Saat-saat awal liburan Natal seakan dihapus sekejap ketika mendengar berita perginya teman sebaya saat Sekolah Dasar dan Sekolah Menengah Pertama.
Bukan hanya soal teman sekolah, tetapi juga lebih dari itu sebagai keluarga, terlebih ketika melihat kenyataan bahwa ia harus meninggalkan seorang istri dan empat anaknya.
Usianya yang relatif muda, 44 tahun sebagai seorang guru muda, tentu meninggalkan kesedihan yang mendalam bagi keluarga, anak murid, dan secara istimewa bagi istri dan anak-anaknya.

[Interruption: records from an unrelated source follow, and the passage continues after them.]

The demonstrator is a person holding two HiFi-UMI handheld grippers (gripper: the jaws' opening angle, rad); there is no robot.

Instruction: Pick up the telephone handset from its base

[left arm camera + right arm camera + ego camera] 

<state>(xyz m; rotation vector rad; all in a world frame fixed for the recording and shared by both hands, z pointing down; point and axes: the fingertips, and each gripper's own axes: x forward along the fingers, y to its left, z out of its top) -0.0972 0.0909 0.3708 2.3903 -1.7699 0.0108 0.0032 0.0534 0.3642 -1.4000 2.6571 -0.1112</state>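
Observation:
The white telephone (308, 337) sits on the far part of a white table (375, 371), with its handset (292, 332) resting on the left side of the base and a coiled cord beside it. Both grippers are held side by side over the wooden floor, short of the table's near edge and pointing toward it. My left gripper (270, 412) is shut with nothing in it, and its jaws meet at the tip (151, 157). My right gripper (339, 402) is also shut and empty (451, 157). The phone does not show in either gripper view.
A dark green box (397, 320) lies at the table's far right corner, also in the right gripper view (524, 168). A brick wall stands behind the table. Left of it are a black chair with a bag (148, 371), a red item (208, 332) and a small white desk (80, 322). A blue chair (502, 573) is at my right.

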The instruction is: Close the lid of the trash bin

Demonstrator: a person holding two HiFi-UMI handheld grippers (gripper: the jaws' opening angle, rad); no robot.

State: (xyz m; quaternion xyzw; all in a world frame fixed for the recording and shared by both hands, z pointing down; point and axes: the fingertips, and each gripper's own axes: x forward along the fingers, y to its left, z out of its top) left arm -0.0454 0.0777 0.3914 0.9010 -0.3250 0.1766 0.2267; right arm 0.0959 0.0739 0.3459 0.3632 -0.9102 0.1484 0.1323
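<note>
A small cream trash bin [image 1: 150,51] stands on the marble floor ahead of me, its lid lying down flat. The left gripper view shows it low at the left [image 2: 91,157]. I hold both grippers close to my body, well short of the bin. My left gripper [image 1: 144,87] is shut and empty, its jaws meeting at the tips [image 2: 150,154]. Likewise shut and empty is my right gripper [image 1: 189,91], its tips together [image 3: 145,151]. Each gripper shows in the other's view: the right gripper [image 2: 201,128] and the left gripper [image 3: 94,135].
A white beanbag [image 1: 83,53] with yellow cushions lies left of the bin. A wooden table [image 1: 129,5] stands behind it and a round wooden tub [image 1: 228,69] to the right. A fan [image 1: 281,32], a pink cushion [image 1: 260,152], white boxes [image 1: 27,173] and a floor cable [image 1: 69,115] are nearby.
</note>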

Merenungkan momen kehilangan teman dekat pada saat liburan itu sama dengan membuka pintu kesedihan itu untuk masuk ke dalam hati.
Bagaimana bisa mengatasi kesedihan saat liburan kalau berhadapan dengan situasi kehilangan teman? Jawaban termudah tentu saja adalah doa.
Memang doa itu bisa mengatasi kesedihan, tetapi dalam situasi itu terasa tidak cukup hanya dengan doa, melainkan kehadiran pada momen akhirnya sangat menentukan.
Saya memutuskan untuk menghadiri upacara pemakamannya di kampung. Saya masih ingat saat itu saya benar-benar bukan hanya sedih, tetapi juga buntu untuk mengatakan apa dalam misa Requiemnya.
Beberapa jam sebelum pemakaman, saya menemukan satu kalimat yang secara spontan saya temukan dalam tulisan lepas orang di jalan.
Tulisan itu sangat menginspirasi: "Nothing gonna change my love for you." Saya merenungkan kalimat itu dan saya percaya kalimat itu bukanlah suatu kebetulan kalau saya menjadikannya sebagai kalimat yang meneguhkan keluarga dan semua yang hadir.
Ya, saya katakan dalam tiga sudut pandang: Pertama, tidak ada yang bisa mengubah cinta saya (Tuhan) pada kamu (teman yang meninggal itu).
Kedua, tidak ada yang bisa mengubah cinta saya (teman yang meninggal) pada kamu (istri dan anak-anaknya). Ketiga, tidak ada yang bisa mengubah cinta saya (teman yang meninggal) pada Tuhan.